↓

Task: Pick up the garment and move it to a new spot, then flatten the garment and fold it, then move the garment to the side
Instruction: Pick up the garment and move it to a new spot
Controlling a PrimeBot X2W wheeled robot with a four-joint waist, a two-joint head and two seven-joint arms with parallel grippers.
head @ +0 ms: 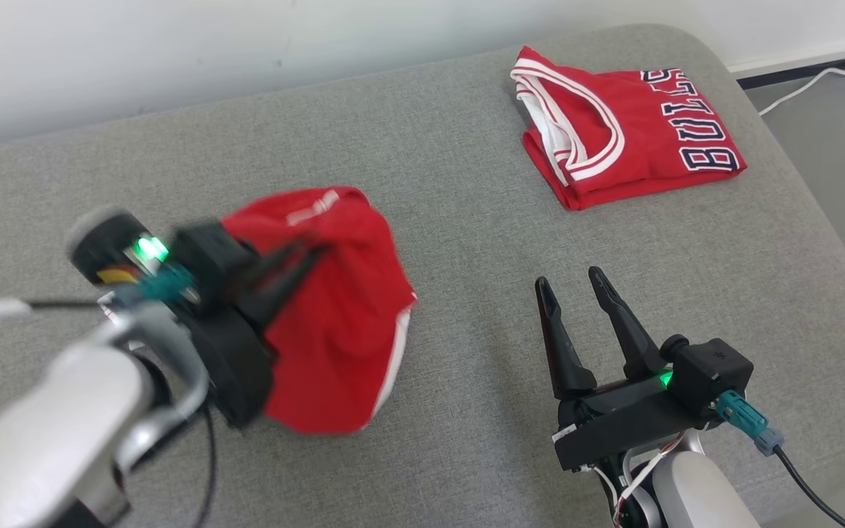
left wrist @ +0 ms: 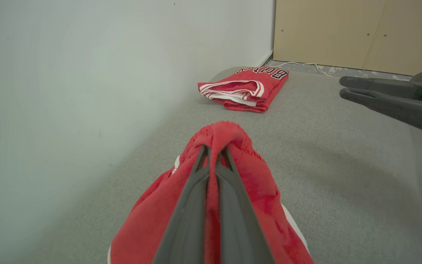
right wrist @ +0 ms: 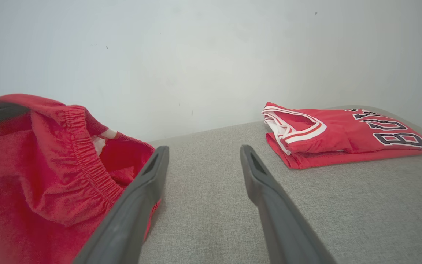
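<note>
A crumpled red garment with white side trim and an elastic waistband point(head: 342, 330) hangs bunched from the left gripper point(head: 311, 255), whose 2 dark fingers are clenched on a fold near its top. The garment is raised over the left half of the grey fabric-covered worktop point(head: 466, 220); whether its lower edge touches the surface is unclear. This looks like step 1, the pick-up and carry. Flattening, folding and moving aside are all left to do. The left arm reaches forward, fingers roughly level. The right gripper point(head: 568, 280) hovers low just right of the garment, fingers spread and empty. A folded red jersey with white trim and dark lettering point(head: 635, 132) lies well apart at the far right corner.
</note>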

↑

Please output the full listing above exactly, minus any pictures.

Response to this exercise:
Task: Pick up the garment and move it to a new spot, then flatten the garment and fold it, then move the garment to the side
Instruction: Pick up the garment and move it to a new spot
Controlling a PrimeBot X2W wheeled robot with a four-joint waist, a two-joint head and two seven-joint arms with parallel grippers.
head @ +0 ms: 
left wrist @ +0 ms: 
right wrist @ +0 ms: 
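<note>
A crumpled red garment with white side trim and an elastic waistband point(head: 342, 330) hangs bunched from the left gripper point(head: 311, 255), whose 2 dark fingers are clenched on a fold near its top. The garment is raised over the left half of the grey fabric-covered worktop point(head: 466, 220); whether its lower edge touches the surface is unclear. This looks like step 1, the pick-up and carry. Flattening, folding and moving aside are all left to do. The left arm reaches forward, fingers roughly level. The right gripper point(head: 568, 280) hovers low just right of the garment, fingers spread and empty. A folded red jersey with white trim and dark lettering point(head: 635, 132) lies well apart at the far right corner.
</note>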

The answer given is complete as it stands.